I. There is Stronger Evidence of "Impermissible Hostility" in the Travel Ban Case than In Masterpiece Cakeshop.

In Masterpiece Cakeshop, the baker's claim for a religious exemption from the state's antidiscrimination law protecting same-sex couples was considered by the seven member Colorado Civil Rights Commission. Two of the seven commissioners made hostile statements about baker Jack Phillips' religious beliefs during Commission hearings. For example, one of them said it was "despicable" for the baker to use "freedom of religion .... to justify discrimination." For the Supreme Court majority, this was sufficient evidence of "hostility" to invalidate the judgment against Phillips, even though - as Justice Ruth Bader Ginsburg pointed out in her dissenting opinion - "[t]he proceedings [in Phillips' case] involved several layers of independ­ent decisionmaking, of which the Commission was but one." She notes that the case was first considered by the Colorado Civil Rights Division (which found "probable cause" for a violation of state antidiscrimination law), then assessed by the Civil Rights Commission, then heard by an administrative law judge (who ruled against Phillips), and finally reviewed by the Colorado Court of Appeals. Only two of seven members of the Civil Rights Commission expressed any hostility towards Phillips' religious beliefs. And there was no evidence of hostility on the part of any of the other three bodies that considered the case.

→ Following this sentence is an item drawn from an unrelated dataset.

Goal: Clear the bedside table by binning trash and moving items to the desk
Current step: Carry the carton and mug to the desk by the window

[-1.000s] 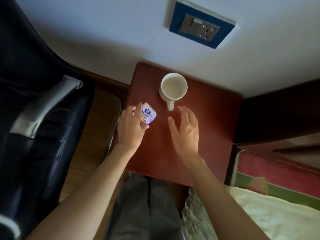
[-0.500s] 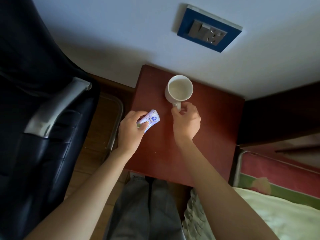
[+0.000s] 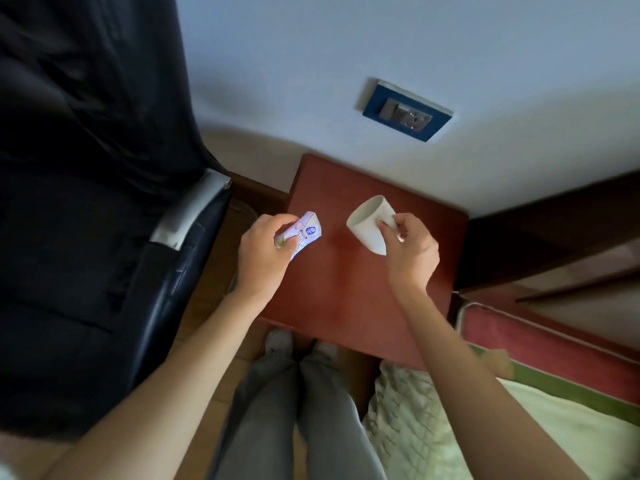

In the travel ban case, by contrast, we have repeated statements by President Trump advocating a "Muslim ban" and equating the "territorial" policy embodied in his various travel ban orders with the earlier "Muslim ban" proposal. He even described the latter as an "expansion" of the former. Unlike Colorado's decision in the Cakeshop case, the travel ban policy was not the result of proceedings with "several layers of independ­ent decisionmaking." There was only one decision-maker: Trump. The lower-level officials involved were ultimately doing his bidding, and certainly not independent of him.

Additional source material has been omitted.